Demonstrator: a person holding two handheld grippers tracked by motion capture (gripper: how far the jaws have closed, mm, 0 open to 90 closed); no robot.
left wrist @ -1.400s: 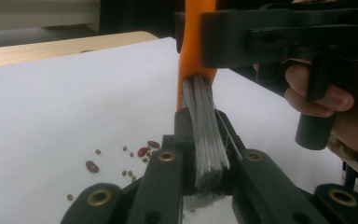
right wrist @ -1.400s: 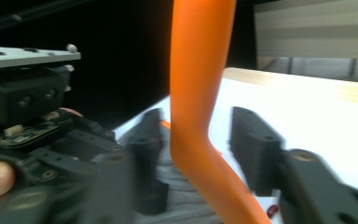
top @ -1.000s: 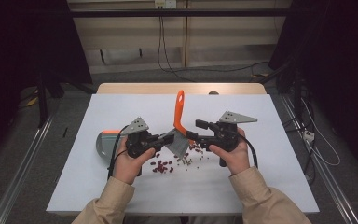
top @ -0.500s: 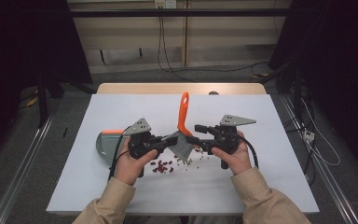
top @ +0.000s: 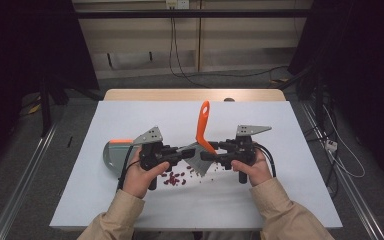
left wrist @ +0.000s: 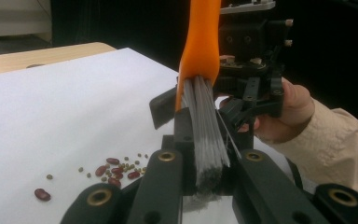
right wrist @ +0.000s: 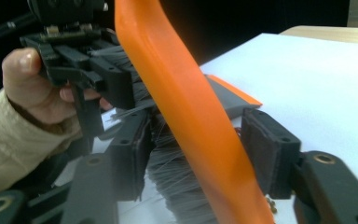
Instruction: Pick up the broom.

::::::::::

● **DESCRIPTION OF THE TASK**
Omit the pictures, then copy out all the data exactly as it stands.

● **RESPONSE FOR THIS EXERCISE**
Demonstrator: a person holding two handheld grippers tracked by motion capture (gripper: how far the jaws have closed, mm, 0 open to 90 closed); no robot.
left wrist @ -1.400s: 
right wrist @ -1.400s: 
top @ -1.000s: 
top @ -0.500s: 
top @ +0.000s: 
left wrist @ +0.000s: 
right wrist @ +0.000s: 
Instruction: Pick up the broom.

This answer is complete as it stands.